After this, I'm totally exhausted. I do the math and realize I've slept less than 4 hours over the last 30 hours or so. But I'm in a weird zone where I don't want to sleep, I'm overtired. Grr. Okay, I'll stop to get a massage with some essential oils. It's like $10 at the spa. And there is playing this really lovely lullaby music with harp in it. It felt like flying. And I said - run with it. Daydream.
So I'm getting the kinks and lactic acid battered out of my legs and I'm daydreaming about flying with wings. If I had wings, I'd go skiing, and go off a crazy jump, and flutter down. My mind wanders. I think I'll go to the Opera next time I'm in Beijing. My mind wanders. I wonder what Oda Nobunaga thought before the Battle of Okehazama? What would I be thinking? I daydream, thinking about torrents of rain pouring down while riding against an army 10 times larger. Dismounting and sneaking through the woods to raid the back of the Imagawa camp, the fighting breaking out in the rain and mud, slaying Imagawa Yoshimoto and seeing the ranks of the Imagawa troops dissolve, saving the Oda clan from destruction.
The music shifts, and I come back around. I like to let my mind wander sometimes, it feels like relaxation time for the mind. I like to daydream and imagine. The way I see it, I'll act 45 years old, or I'll act 5 years old, but I try not to act very much in between. Either stately, poised, serious, or lighthearted, carefree, whimsical. 25 and 35 are okay too. The key is just avoid acting like you're 15 - scared, angsty, rebellious, confused. 5 year olds are good. 45 year olds are good. 25 and 35 are okay. No 15, no good. 5 is good. La la la.

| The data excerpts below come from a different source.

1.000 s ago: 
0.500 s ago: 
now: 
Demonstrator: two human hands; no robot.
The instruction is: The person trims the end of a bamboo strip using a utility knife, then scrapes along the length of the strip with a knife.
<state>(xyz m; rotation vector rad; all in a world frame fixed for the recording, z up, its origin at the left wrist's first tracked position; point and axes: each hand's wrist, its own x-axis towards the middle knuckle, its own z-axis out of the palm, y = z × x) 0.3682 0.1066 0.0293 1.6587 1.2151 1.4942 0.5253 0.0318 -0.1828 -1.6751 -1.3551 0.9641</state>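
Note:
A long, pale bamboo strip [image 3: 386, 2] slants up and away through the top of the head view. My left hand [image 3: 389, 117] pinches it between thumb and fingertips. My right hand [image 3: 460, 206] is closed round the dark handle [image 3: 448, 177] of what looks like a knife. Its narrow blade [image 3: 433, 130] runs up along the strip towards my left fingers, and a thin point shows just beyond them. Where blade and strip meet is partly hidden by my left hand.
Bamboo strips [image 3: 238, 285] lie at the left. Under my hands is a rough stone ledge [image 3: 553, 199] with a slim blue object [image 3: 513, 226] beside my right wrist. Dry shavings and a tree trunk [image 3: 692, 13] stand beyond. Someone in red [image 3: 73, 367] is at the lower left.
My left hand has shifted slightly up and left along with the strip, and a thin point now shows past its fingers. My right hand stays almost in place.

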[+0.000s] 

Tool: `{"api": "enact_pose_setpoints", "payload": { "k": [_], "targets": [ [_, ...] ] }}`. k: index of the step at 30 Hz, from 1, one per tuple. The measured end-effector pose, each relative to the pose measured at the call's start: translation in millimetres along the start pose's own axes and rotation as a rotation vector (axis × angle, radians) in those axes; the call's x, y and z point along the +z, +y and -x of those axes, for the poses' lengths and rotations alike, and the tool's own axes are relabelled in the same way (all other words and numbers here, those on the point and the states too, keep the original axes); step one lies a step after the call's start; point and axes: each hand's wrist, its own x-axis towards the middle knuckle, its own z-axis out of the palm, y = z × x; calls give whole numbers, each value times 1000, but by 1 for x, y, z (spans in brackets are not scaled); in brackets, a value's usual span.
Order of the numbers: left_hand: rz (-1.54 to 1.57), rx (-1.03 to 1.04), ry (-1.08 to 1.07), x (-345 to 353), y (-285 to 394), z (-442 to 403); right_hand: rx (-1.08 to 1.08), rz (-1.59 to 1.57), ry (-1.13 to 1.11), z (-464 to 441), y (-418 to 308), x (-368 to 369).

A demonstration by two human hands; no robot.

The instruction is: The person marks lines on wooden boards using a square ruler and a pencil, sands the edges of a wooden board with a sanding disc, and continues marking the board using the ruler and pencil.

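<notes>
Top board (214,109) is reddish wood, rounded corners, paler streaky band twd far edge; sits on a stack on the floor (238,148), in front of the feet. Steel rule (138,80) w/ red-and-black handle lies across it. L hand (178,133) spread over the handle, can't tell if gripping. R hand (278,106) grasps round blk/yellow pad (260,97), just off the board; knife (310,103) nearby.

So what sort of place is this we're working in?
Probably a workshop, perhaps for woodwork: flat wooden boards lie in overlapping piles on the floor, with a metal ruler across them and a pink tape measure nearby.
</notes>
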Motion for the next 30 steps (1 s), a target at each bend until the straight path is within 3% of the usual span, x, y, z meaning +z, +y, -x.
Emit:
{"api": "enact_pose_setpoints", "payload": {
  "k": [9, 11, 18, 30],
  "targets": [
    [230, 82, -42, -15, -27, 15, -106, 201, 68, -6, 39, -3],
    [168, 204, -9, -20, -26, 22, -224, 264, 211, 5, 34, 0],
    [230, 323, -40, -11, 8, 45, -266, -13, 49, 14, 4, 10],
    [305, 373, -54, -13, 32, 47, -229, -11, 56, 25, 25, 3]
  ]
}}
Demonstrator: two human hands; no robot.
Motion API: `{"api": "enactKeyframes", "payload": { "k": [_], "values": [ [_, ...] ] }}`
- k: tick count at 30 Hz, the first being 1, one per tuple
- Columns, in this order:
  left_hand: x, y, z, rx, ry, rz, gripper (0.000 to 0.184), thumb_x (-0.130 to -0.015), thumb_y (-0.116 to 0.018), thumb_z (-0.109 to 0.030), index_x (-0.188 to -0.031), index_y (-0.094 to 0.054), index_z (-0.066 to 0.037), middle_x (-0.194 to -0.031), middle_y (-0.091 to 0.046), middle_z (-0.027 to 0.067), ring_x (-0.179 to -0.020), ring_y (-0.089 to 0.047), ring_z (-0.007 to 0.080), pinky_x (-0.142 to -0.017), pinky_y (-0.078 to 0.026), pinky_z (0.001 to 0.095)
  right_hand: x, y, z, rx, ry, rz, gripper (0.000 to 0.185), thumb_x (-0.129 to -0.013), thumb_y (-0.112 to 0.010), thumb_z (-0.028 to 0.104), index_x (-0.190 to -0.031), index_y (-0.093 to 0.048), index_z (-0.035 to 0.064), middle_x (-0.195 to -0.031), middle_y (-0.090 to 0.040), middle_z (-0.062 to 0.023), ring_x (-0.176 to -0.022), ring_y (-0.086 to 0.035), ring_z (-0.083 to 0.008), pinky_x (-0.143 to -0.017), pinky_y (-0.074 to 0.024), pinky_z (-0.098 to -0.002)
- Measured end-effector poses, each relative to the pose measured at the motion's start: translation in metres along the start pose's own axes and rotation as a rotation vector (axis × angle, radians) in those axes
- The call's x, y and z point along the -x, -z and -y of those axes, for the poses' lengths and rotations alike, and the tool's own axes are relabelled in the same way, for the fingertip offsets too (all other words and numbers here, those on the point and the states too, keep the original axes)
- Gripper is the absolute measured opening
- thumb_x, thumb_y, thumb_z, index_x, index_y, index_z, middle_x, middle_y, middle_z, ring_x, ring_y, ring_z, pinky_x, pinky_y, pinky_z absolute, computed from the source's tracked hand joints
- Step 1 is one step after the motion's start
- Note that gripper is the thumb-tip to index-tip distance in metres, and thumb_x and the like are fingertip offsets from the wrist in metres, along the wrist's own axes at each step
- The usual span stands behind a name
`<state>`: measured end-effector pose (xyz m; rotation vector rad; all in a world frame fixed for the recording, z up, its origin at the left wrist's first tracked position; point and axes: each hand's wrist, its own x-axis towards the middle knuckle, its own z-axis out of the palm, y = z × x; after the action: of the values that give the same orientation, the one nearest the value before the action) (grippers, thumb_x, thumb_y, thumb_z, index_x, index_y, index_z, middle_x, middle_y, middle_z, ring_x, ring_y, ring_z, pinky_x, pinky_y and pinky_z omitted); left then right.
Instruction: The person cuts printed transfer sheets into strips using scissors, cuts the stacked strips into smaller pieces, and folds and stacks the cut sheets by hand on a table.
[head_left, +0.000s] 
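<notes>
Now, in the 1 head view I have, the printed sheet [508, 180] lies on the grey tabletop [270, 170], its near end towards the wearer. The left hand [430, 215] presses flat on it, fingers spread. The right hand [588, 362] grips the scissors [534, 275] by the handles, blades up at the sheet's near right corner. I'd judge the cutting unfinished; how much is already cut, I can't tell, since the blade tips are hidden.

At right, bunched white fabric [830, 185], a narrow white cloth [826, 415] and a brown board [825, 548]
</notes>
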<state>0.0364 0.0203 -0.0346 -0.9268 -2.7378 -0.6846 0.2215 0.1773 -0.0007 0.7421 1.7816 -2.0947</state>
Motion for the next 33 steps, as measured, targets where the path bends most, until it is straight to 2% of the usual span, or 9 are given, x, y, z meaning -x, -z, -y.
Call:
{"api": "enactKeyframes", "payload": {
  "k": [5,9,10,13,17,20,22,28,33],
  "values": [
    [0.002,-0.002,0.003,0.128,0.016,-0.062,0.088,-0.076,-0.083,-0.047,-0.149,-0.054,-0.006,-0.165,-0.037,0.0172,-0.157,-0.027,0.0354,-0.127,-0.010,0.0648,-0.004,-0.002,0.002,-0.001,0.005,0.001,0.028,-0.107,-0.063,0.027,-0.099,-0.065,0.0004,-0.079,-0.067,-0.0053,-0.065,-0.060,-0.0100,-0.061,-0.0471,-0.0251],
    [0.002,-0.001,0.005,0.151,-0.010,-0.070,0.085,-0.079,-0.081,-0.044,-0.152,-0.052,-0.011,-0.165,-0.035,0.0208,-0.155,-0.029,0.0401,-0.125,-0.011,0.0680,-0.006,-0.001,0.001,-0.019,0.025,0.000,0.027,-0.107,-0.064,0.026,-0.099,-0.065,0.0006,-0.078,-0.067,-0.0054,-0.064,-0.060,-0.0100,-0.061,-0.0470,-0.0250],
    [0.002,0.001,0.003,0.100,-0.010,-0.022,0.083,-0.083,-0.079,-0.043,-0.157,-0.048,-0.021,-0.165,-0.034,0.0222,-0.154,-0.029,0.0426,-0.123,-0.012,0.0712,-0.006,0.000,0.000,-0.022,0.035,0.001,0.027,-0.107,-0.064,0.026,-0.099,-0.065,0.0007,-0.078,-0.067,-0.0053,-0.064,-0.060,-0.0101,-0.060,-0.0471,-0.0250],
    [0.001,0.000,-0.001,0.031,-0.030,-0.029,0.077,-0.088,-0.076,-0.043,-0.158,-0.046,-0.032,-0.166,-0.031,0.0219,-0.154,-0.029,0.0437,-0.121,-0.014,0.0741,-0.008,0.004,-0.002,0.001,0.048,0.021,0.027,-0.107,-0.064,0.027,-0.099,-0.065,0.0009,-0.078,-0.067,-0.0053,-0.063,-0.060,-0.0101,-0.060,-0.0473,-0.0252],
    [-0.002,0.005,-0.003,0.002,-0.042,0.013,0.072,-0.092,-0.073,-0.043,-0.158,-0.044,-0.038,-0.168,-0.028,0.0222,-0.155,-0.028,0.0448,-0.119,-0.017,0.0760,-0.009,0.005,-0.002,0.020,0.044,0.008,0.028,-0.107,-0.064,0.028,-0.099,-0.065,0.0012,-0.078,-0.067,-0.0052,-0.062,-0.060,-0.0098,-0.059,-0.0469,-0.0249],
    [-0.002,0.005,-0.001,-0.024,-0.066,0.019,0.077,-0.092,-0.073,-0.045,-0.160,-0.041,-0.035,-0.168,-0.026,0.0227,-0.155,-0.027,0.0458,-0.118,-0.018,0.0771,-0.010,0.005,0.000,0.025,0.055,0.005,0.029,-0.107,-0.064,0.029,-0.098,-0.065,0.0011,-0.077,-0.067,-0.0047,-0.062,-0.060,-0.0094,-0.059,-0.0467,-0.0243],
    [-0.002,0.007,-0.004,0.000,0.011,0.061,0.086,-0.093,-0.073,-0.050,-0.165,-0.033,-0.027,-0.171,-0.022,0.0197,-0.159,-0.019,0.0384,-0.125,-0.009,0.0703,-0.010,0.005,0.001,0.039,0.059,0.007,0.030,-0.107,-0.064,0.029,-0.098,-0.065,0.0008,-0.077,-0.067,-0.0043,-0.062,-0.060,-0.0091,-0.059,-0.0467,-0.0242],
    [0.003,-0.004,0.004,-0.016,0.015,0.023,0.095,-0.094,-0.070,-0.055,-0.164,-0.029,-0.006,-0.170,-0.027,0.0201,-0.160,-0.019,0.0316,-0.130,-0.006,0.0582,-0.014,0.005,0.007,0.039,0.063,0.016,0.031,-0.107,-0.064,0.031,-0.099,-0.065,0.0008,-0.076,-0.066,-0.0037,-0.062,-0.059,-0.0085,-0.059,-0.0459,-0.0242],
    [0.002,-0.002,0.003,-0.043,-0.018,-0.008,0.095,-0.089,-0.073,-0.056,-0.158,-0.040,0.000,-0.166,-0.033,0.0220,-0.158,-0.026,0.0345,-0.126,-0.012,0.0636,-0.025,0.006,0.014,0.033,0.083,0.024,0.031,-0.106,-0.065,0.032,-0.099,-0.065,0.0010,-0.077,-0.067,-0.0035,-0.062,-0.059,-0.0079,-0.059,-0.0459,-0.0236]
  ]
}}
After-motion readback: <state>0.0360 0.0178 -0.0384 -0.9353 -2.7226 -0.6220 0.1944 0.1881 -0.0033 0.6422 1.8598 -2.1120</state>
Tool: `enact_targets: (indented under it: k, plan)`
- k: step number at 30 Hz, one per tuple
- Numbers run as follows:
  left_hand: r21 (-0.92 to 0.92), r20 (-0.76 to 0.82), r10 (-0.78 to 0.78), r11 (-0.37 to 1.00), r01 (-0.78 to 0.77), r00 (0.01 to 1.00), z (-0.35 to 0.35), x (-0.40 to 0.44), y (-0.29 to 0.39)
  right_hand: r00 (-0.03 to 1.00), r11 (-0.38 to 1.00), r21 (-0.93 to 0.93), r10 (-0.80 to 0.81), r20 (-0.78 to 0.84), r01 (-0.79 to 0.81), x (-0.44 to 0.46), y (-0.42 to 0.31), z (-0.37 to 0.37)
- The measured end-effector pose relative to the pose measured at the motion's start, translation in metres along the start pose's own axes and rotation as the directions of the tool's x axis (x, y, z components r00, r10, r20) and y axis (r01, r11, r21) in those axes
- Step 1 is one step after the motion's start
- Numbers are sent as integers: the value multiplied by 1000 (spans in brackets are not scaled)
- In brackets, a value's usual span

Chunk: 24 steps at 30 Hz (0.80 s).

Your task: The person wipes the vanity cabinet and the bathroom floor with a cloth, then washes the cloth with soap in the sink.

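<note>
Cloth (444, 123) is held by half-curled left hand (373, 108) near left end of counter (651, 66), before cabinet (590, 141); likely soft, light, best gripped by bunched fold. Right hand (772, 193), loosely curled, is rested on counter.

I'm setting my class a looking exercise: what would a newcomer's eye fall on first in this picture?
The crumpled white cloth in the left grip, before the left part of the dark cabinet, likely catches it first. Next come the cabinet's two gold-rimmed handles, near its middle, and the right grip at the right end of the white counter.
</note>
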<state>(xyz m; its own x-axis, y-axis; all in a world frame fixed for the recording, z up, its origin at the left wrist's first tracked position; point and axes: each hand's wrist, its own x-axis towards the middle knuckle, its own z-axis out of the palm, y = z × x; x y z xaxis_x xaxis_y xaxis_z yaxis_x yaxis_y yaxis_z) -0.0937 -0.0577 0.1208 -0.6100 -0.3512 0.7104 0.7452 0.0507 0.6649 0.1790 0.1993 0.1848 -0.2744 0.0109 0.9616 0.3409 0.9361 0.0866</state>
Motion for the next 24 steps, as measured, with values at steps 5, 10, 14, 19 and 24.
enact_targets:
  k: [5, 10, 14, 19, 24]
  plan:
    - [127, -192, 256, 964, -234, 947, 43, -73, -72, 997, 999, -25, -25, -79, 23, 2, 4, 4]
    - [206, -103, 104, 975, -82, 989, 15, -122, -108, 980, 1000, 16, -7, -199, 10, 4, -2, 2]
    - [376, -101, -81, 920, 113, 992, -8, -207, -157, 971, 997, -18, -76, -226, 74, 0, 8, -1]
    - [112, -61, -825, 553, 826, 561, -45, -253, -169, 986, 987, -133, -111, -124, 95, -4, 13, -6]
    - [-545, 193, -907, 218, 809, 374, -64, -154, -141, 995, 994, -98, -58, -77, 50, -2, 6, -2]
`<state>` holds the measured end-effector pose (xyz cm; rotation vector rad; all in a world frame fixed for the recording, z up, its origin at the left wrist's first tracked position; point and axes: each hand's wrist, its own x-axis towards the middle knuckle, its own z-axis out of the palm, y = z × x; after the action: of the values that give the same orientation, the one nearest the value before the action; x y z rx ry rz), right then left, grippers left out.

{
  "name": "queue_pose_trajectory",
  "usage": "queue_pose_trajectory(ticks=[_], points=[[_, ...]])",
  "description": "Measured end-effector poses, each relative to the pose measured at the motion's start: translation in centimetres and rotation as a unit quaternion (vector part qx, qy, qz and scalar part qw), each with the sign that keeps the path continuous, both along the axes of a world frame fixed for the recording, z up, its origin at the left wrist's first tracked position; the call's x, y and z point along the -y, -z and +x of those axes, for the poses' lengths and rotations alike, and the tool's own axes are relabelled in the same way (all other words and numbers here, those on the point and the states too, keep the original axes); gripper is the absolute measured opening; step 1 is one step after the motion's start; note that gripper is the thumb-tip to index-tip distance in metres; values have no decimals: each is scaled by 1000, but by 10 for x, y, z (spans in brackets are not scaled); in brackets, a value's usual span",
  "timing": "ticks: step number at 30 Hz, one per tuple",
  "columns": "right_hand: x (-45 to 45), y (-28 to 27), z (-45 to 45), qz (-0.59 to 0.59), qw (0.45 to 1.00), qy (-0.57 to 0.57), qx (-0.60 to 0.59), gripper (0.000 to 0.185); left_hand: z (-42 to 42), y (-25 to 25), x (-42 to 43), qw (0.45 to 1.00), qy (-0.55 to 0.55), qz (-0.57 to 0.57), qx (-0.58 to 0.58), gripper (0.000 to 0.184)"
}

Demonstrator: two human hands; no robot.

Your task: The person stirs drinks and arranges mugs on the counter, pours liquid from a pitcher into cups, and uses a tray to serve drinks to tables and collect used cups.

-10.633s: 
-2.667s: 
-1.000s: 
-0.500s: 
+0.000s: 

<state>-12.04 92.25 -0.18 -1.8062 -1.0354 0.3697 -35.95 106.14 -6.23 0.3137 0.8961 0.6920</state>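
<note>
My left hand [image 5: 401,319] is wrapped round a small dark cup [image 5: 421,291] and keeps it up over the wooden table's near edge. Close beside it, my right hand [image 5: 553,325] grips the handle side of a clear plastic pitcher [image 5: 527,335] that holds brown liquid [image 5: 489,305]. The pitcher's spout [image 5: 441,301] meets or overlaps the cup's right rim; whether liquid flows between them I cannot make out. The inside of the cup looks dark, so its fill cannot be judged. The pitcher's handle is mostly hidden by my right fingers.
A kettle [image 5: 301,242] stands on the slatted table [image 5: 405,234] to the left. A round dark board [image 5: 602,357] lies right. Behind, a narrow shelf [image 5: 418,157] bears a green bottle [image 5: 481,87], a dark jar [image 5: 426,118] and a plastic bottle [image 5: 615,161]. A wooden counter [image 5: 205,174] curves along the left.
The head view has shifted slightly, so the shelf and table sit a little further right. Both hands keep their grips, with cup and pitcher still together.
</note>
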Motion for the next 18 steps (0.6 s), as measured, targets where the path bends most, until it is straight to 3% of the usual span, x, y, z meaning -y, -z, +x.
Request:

I think there's a myth that all high achievers are dead serious. They are when it suits them, but most of the high achieving people I know have a pretty lighthearted and carefree side. You gotta learn ultra-serious, it might be necessary sometimes maybe, but it's nice to be light and carefree too. How would skiing be different if we had angel's wings? La la la. But this very same thing, imagination, also lets me step into the shoes of Oda Nobunaga or Meyer Rothschild or Thomas Jefferson and imagine what they'd have been feeling, doing, being. Imagination is good. When's the last time you really daydreamed, just let yourself totally zone out somewhere?